Inborn Errors of Cell Trafficking and Complex Lipids: A Further Step in Redefining Hereditary Metabolic Disorders

Abstract

This special issue on Trafficking and Complex Lipid Metabolism represents a milestone in the evolution of Inherited Metabolic Disorders (IMD) as defined in the Journal of Inherited Metabolic Disease (JIMD). Following the 2015 redefinition of IMD (Quo Vadis 2015), the last 10 years have brought a revolution in our understanding of IMD, reshaping definitions, concepts, paradigms, and classifications. This issue underscores the ubiquity of biochemical reactions in cellular processes, showing that many human genetic disorders, traditionally not classified as metabolic diseases, are rooted in biochemical disturbances.

Before 2015, JIMD primarily focused on disorders of intermediary metabolism and organelles, diagnosed using metabolic markers. In contrast, this special issue on trafficking disorders addresses disturbances in cellular machinery, diagnosed through molecular techniques that may lack measurable metabolic markers. Within each cell, biochemical functions are compartmentalized into organelles that work interdependently, forming a complex network where metabolites and biochemical pathways interact seamlessly. This “solidarity” between organelles—where changes in one impact others—is regulated by cellular trafficking, which facilitates the exchange of signals and metabolites between compartments.

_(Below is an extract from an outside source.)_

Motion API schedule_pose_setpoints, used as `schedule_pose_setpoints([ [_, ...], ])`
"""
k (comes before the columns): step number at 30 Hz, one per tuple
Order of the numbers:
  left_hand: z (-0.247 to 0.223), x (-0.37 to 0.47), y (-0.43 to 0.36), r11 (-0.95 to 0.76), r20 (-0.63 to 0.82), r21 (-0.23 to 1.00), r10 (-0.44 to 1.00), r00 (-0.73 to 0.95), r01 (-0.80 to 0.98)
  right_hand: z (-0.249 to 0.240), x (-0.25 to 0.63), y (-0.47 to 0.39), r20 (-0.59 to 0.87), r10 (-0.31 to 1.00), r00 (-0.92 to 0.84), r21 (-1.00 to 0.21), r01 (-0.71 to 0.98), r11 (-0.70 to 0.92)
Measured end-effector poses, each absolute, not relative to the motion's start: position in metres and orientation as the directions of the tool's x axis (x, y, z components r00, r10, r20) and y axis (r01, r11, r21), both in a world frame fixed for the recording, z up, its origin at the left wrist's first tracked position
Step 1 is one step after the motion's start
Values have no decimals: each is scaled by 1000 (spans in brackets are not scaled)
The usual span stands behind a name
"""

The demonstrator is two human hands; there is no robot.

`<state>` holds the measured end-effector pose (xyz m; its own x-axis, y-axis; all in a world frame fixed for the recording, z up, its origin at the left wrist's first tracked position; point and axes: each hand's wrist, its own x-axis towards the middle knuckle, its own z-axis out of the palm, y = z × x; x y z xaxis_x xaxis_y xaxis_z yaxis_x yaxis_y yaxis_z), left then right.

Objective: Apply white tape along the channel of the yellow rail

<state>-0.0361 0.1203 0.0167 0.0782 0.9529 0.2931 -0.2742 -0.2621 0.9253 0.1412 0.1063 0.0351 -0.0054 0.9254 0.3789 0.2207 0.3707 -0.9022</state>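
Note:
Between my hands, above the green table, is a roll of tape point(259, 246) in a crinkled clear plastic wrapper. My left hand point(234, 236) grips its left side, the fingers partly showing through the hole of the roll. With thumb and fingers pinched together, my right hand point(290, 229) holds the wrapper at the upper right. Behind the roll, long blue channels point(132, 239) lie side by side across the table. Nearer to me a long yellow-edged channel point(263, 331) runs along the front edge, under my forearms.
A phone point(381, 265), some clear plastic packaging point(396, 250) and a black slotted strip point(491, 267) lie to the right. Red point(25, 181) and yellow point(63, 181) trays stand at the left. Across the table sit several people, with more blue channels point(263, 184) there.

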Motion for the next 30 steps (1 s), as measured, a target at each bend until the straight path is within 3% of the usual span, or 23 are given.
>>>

This evolving understanding challenges metabolic physicians and clinical geneticists, who traditionally categorize genetic patients into inborn errors of metabolism (IEM) and dysmorphology cases. Practically, patients are often referred to separate genetic clinics based on this dual categorization. IEM is typically associated with metabolic markers (e.g., intoxication disorders, mitochondrial disorders), while dysmorphology patients are usually seen as those with congenital anomalies or intellectual disabilities. However, a holistic, integrative approach is increasingly essential to unravel the complexity of IMD mechanisms and phenotypes.

Today, the dual approach of IEM/dysmorphology in clinical genetics feels outdated. As many new monogenic genetic diseases emerge across specialties, notably in neurodevelopmental and neurodegenerative diseases, a broader framework is required. Cellular trafficking disorders exemplify how IMD can integrate diseases across various medical fields, offering a transversal discipline that connects cell trafficking mechanisms with biochemistry and symptomology. This integrative metabolic insight lays the groundwork for common treatments across different trafficking genes, similar to how mitochondrial disorders are managed with vitamins, cofactors, and specific diets, irrespective of the specific gene involved.

About 400 disorders, many of which present with multisystem phenotypes, are described in this special issue. Up to 85% of IMDs impact neurodevelopment or are responsible for neurodegeneration. Acute, chronic, or progressive neurological syndromes, psychiatric presentations, developmental delay, intellectual disability, neurodevelopmental disturbances, and neurodegeneration at any age deserve special attention.

The authors declare no conflicts of interest.